The clients that I’ve worked with share how they started off in school and really enjoyed it and loved being with their friends but get pulled out of school after just 2-3 years and are home schooled. Then after being away from other children for 3-4 years, arrive in high school and they have a hard time ‘fitting’ in and then get told (or labeled) that they’re ’slow.’ The mother in a couple of instances states to the child (and these memories are as fresh to these individuals as the day they happened because the pain is still very real), says that “I’m afraid that you’re going to get hurt at school and I think you’d be better off here at home with me.”
Now I’m curious if we were to ask our children if they harbored the same fears as we do, I doubt very much that we’d get a ‘yes’ from them. I know from my own experiences with my daughter that my fears are just that…they’re mine. She rarely shares those fears that run through my body. Ahhh, yes – run through my body. And there’s a very important fact. A child doesn’t harbor fears that are the same as ours because they don’t have them running through their body and that doesn’t change – unless we start sharing our fears with them in great detail and repeating them until they go, “ya…o.k. you’re right!”
Imagine after being at home for 3-4 years and then all of a sudden you’re with 500 (or more) other kids? How do you think that it would make you feel? I’m thinking of it and I’m shaking my head. So now these children do have fear running through their bodies. The fear of making new friends. The fear of fitting in with children that are used to being around others. The fear of communicating with groups of other children. The fear of going from classroom to classroom and seeing another teacher every hour for a different subject. When you really sit down and consider what must go through a child’s body, it’s really scary.
I shared with someone today how my husband and I were considering putting our daughter in English High School. She has been in the French school since day one and is now in grade six and next year off to the ‘big’ school. I personally couldn’t see a benefit to changing schools. My husband however thought that should she decided to continue her education that she would find it easier switching from an English High School to an English University. I could see his point and decided to ask her what she thought. Well…she was mortified. All of my friends are going to the Carre Four. I’m not going to the English High School. It has nothing to do with the language and everything to do with the interactions that she has with her friends. School is the beginning of socializing. And if we’re not used to socializing - then what we get called is, “social misfits” and this is exactly what one of my recent clients shared with me.
As I engage more and more with clients who all were children at one point in their lives, it becomes clear to me that I must make conscious decisions when it comes to my child. And I must include her in the decisions that will affect her life. I also look at her as an individual and not a child.
I spoke of this before where Meagan calls me Amy and not mom all of the time. It allows her to see me as an individual and on the very same token, when I hear her call me Amy – it also allows me to see her as a different individual.

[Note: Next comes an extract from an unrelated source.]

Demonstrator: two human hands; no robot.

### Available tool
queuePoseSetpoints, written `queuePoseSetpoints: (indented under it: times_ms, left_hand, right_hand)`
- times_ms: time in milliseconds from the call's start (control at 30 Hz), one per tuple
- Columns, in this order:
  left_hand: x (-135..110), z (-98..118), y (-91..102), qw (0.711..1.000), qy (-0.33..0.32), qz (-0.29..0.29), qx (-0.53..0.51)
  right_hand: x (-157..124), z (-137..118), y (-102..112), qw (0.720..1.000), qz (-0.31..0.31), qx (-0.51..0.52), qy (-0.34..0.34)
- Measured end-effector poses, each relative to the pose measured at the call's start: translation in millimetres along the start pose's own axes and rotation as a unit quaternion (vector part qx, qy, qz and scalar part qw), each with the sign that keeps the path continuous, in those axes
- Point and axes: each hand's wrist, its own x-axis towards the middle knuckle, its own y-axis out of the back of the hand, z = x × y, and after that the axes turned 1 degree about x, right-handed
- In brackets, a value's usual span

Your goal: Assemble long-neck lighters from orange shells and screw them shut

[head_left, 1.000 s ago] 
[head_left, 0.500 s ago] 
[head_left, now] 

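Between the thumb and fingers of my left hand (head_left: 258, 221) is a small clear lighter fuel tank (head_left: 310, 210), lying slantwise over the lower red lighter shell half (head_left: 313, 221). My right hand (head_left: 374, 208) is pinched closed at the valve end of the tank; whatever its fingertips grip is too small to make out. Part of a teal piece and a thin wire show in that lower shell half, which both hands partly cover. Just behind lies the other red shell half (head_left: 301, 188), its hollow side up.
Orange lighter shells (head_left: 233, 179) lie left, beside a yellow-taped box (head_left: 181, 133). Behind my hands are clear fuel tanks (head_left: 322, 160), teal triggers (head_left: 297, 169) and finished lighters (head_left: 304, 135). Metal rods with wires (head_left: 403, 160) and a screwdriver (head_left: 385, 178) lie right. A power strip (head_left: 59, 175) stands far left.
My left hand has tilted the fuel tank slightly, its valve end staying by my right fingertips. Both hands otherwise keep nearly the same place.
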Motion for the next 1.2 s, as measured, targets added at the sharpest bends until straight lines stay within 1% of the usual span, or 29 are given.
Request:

Our children are individuals very much the same as we are. The only difference is their size and their experience. However what I’ve learned now is that just because I’ve experienced something in my life one way, it doesn’t mean that her experience will be the same. Our children need to experience things themselves just as we did once. And even beyond that. Our children want to experience things for themselves. After-all, isn’t that how we live and grow?
Letting Go Of The Past AND…Growing Forward.